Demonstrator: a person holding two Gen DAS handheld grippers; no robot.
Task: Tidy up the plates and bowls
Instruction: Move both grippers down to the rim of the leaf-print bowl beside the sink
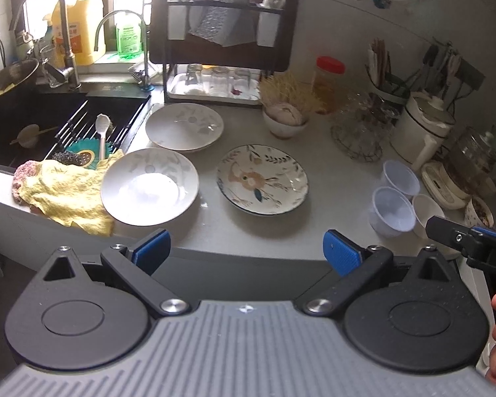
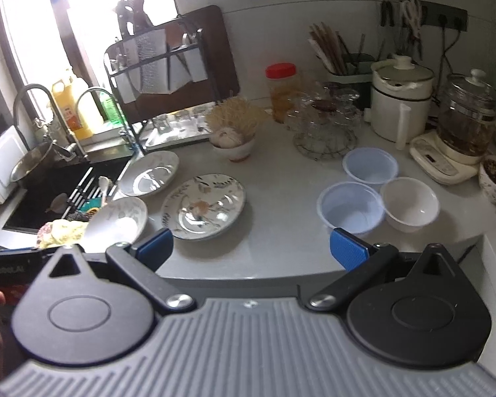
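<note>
1. Tongs first: my left gripper [image 1: 246, 253] hangs back at the counter's front edge with its blue pads spread wide and nothing between them; my right gripper [image 2: 251, 248] is the same, splayed and holding nothing.

2. Three plates lie on the grey countertop [image 1: 330, 192]: a white ceramic plate with faint grey leaves [image 1: 148, 187] nearest the sink, its rim touching or overlapping the crumpled yellow cloth [image 1: 66, 192]; a second pale leaf-patterned plate [image 1: 184, 126] behind it; and a floral-painted plate with a dark rim [image 1: 262, 178] to their right.

3. I judge all three to be glazed ceramic: stiff, fairly heavy, slick and breakable. The only hold is the raised rim, one pad over the lip and one under, pinched firmly, since a glazed edge can slide out.

4. Three bowls cluster on the right: two translucent bluish plastic bowls [image 2: 350, 206] [image 2: 370, 164] and a white plastic-looking bowl [image 2: 410, 203], the front pair touching or nearly so.

5. These look light and thin-walled, so I expect them to flex. I would pinch one side wall at the rim gently; too hard a squeeze may buckle it, and a light bowl may skid when nudged.

6. Stacking like on like seems the plan; nothing is stacked yet.
</note>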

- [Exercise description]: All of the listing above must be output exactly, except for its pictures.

- [Finished task]:
Demonstrator: a person holding two Gen DAS handheld grippers; no robot.
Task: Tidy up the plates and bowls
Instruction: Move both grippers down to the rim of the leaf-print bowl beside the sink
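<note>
1. Tongs first: my left gripper [image 1: 246, 253] hangs back at the counter's front edge with its blue pads spread wide and nothing between them; my right gripper [image 2: 251, 248] is the same, splayed and holding nothing.

2. Three plates lie on the grey countertop [image 1: 330, 192]: a white ceramic plate with faint grey leaves [image 1: 148, 187] nearest the sink, its rim touching or overlapping the crumpled yellow cloth [image 1: 66, 192]; a second pale leaf-patterned plate [image 1: 184, 126] behind it; and a floral-painted plate with a dark rim [image 1: 262, 178] to their right.

3. I judge all three to be glazed ceramic: stiff, fairly heavy, slick and breakable. The only hold is the raised rim, one pad over the lip and one under, pinched firmly, since a glazed edge can slide out.

4. Three bowls cluster on the right: two translucent bluish plastic bowls [image 2: 350, 206] [image 2: 370, 164] and a white plastic-looking bowl [image 2: 410, 203], the front pair touching or nearly so.

5. These look light and thin-walled, so I expect them to flex. I would pinch one side wall at the rim gently; too hard a squeeze may buckle it, and a light bowl may skid when nudged.

6. Stacking like on like seems the plan; nothing is stacked yet.
</note>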

The response is finished.